MAE <- mean(philly.test$sale_price.AbsError, na.rm = T)
MAPE <- mean(philly.test$sale_price.APE, na.rm = T)
acc <- data.frame(MAE, MAPE)

acc %>%
  knitr::kable(caption = "<b>Table 4.2 MAE and MAPE of the testing dataset</b>", align = "cc") %>%
  kableExtra::kable_material(lightable_options = c("striped", "hover"))

**Table 4.2 MAE and MAPE of the testing dataset**
MAE	MAPE
65671.32	0.3592045

The Mean Absolute Error (MAE) is $65671.32, representing the average difference between predicted and observed prices. The relatively high value reflects the diversity in housing prices, suggesting a limitation for linear regression. The Mean Absolute Percent Error (MAPE) indicates that the prediction error amounts to 35.92% of the housing prices on average.

ggplot(
  philly.test, aes(sale_price.Predict, sale_price)) +
  geom_point(size = .5) + 
  geom_smooth(method = "lm", se=F, colour = "#6D9EC1") +
  geom_abline(intercept = 0, slope = 1, color="#E46726",size=1) +
  theme_minimal() +
  theme(plot.title = element_text(size = 18, face = "bold"),
        plot.subtitle = ggtext::element_markdown(size = 12),
        plot.caption = element_text(hjust = 0)) +
  labs(title = 'Predicted sale price as a function of observed price', 
       subtitle = glue("<span style='color:#E46726;'>Perfect prediction</span> vs. <span style='color:#6D9EC1;'>Average prediction</span>"),caption = "Figure 4.1",
       x = "Predicted Sale Price",
       y = "Observed Sale Price")

Given the high MAE and MAPE, data visualization was used to compare predicted and observed prices. The red and blue lines nearly overlap, indicating the model performs well overall. However, the slight deviation suggests that, on average, the model’s predictions are a little higher than the observed prices.
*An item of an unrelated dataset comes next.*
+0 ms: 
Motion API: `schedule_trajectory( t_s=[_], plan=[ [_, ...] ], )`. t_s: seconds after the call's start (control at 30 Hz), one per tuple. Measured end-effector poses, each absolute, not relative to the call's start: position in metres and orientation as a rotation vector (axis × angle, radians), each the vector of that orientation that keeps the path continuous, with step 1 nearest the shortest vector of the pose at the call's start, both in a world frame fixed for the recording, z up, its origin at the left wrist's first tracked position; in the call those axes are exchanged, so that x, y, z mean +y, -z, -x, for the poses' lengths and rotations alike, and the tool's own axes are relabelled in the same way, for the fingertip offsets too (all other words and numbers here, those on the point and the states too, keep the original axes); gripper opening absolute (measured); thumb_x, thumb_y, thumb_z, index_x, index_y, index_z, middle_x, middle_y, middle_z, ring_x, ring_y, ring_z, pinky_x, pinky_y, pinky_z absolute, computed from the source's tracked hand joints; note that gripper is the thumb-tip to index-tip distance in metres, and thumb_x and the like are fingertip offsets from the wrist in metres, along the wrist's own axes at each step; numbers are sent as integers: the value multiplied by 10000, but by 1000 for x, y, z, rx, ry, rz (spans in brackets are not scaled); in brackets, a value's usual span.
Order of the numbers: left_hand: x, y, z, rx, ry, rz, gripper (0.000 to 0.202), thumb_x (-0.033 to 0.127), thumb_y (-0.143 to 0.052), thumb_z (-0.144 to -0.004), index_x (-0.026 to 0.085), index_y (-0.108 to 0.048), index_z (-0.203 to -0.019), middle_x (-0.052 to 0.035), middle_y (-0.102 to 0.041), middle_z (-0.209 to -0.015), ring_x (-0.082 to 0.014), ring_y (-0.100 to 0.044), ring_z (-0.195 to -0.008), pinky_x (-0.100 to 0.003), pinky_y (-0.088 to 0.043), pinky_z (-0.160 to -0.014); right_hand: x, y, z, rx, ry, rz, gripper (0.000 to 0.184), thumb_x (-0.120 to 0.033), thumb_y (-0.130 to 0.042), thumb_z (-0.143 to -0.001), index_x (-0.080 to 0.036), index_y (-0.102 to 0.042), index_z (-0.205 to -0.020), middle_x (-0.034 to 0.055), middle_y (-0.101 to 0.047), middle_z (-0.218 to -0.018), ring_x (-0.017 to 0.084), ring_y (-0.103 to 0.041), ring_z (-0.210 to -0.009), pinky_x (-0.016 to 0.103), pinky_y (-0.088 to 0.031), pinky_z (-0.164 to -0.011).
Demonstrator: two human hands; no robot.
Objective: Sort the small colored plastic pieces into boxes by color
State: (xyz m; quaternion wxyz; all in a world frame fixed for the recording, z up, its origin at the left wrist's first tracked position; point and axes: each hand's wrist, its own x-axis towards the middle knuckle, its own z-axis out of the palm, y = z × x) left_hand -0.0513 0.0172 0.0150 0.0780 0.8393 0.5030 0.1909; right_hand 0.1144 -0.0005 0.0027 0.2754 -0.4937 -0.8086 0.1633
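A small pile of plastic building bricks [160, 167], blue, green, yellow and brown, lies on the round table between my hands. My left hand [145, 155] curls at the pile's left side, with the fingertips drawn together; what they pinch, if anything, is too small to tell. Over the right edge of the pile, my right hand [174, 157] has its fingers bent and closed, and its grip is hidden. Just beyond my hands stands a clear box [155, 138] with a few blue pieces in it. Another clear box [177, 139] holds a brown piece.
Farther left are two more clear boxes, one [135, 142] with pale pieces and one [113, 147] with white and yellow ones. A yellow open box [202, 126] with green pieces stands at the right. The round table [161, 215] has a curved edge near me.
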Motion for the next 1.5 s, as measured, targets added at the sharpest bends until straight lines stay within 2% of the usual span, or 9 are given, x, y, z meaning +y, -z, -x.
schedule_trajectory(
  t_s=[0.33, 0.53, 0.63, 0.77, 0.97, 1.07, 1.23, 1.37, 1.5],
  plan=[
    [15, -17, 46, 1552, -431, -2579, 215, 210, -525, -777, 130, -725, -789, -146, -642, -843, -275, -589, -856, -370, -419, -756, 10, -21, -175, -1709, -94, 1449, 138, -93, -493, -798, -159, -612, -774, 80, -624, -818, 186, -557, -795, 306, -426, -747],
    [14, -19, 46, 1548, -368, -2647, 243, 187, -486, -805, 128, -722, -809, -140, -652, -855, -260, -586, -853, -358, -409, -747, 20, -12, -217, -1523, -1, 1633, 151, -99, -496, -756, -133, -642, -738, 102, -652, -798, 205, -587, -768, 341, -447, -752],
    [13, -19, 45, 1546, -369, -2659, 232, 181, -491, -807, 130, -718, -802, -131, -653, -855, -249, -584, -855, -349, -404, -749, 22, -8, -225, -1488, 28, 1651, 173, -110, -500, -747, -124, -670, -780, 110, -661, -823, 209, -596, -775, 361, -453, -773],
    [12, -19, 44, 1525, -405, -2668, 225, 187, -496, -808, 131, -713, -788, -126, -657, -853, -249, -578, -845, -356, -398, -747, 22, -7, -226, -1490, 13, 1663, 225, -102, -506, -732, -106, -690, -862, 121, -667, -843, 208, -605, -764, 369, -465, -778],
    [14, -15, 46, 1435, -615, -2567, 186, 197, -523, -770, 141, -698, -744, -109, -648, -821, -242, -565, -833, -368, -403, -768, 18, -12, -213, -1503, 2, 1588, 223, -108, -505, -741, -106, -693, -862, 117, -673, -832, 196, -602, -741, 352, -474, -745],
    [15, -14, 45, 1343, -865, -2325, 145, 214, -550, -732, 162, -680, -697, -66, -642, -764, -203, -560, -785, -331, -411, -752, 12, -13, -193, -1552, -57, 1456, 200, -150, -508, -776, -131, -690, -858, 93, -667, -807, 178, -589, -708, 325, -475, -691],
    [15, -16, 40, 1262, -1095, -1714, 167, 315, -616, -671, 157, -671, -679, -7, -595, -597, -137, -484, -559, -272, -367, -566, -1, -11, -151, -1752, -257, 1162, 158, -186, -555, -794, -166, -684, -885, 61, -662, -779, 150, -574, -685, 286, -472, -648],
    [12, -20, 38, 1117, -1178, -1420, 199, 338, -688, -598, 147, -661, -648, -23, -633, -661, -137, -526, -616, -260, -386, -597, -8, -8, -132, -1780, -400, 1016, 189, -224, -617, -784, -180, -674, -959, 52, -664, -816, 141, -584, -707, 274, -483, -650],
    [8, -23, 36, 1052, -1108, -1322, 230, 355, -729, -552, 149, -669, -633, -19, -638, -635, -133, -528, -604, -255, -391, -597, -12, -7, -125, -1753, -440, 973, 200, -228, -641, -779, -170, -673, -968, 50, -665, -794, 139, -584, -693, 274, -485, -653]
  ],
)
Examining the data points further reveals that prediction accuracy decreases as prices rise, confirming our concerns about the variability in the higher price ranges of the dataset. This suggests that our model performs particularly well for lower-valued housing prices.

4.3 Generalizability: cross-validation shows less consistency

After making predictions on a single hold-out test set, we partitioned the dataset into 100 equal-sized subsets, training on the remaining data and testing on each subset. This process is known as the K-fold cross-validation method.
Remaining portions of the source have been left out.